Jika penguatan kebijakan moratorium dilakukan bersamaan dengan langkah-langkah aktif yang dilakukan oleh pemerintah selama minimal 25 tahun, negara dapat menyelamatkan hutan alam, ekosistem rawa gambut dan kawasan ekosistem esensial lainnya seperti karst dapat melampaui target Rencana Kerja Tahunan Kehutanan Nasional 69.144.073. Dari analisis spasial terhadap arahan RKTN dengan PIPIB, tersedia potensi sebesar sekitar 80 juta hektar wilayah yang terlindungi.
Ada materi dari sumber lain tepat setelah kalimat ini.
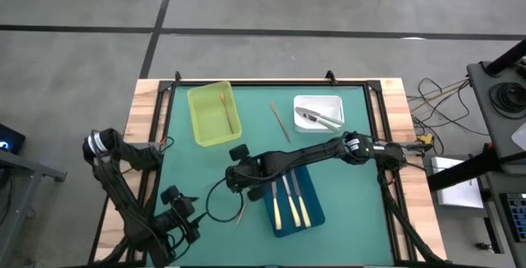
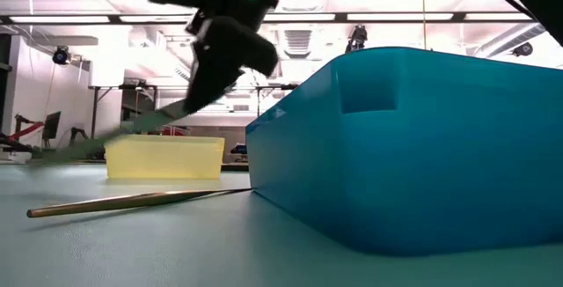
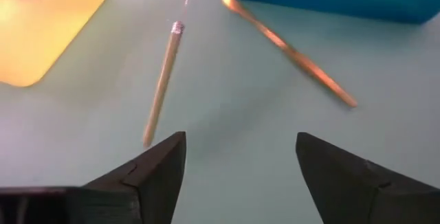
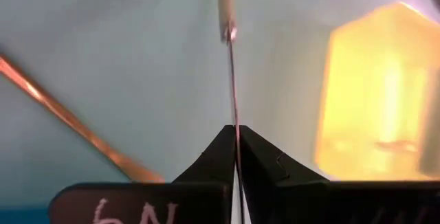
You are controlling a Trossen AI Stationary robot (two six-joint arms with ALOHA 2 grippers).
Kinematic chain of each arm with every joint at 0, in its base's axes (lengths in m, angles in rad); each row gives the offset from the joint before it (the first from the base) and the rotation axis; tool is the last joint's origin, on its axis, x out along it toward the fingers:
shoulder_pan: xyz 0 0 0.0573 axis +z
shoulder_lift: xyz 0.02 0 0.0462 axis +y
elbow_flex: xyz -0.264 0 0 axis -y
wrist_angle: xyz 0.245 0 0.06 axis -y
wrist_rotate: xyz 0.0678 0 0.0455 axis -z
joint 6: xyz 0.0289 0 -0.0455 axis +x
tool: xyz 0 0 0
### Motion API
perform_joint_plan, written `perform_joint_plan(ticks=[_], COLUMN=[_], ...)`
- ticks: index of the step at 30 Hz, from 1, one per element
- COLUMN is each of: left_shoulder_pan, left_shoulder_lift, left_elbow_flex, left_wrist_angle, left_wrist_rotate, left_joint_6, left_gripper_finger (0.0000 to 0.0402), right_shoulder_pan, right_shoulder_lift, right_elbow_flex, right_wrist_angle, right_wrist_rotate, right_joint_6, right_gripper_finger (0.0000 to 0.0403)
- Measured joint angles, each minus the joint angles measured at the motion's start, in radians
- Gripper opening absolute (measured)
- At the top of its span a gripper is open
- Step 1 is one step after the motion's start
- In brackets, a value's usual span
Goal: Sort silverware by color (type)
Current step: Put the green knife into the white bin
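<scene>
I see the knife (image 4: 227, 7) pinched by its thin blade in the right gripper (image 4: 236, 136), fingers pressed together on the metal, the cream handle sticking straight out ahead of the fingertips. From above it sits just off the blue tray's (image 1: 316, 214) left side, near the front of the green mat (image 1: 362, 169), its long axis running roughly front to back. A slim gold-copper utensil (image 3: 289, 49) lies flat on the mat close by, slanting, its rounded end toward the blue tray. Three more cream-handled knives (image 1: 289, 202) lie side by side in the blue tray, handles toward the front edge. A second gold piece (image 1: 280, 122) lies between the translucent yellow tray (image 1: 201, 120) and the white tray (image 1: 333, 103), which holds grey metal pieces (image 1: 316, 118). The left gripper (image 3: 239, 157) hovers at the front left, its dark wedge fingers well apart, holding nothing.
</scene>
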Motion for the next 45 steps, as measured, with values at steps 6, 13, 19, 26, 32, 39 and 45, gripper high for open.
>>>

Leadership dari Presiden menjadi kunci bagi pencapaian kebijakan moratorium, yakni perbaikan kebijakan dan pembenahan tata kelola kekayaan alam untuk menghentikan deforestasi dan degradasi lingkungan hidup serta penyelesaian konflik tenurial. [1] WALHI memperkirakan bahwa dalam beberapa tahun ke depan, semua hutan hujan di dataran rendah akan rusak apabila tidak segera diambil langkah-langkah perubahan radikal. Kayu tebangan tersebut dikonsumsi oleh industri-industri kehutanan yang rakus –seperti pabrik penebangan kayu, pabrik pulp dan kayu lapis serta manufaktur produk kayu. WALHI mengatakan bahwa pada tahun 2002, kebutuhan kayu dari industri penebangan kayu yang ada di Indonesia diperkirakan mencapai angka sekitar 63 juta meter kubik. Tetapi, ijin yang diberikan pemerintah untuk penebangan kayu hanya mencapai 12 juta meter kubik. Jurang ini semakin melebar setiap tahunnya seiring meluasnya hutan-hutan yang terus dirusak. Artinya, kekurangan sebanyak 51 juta meter kubik didapat melalui sumber-sumber lain, yang sebagian besar bersifat ilegal.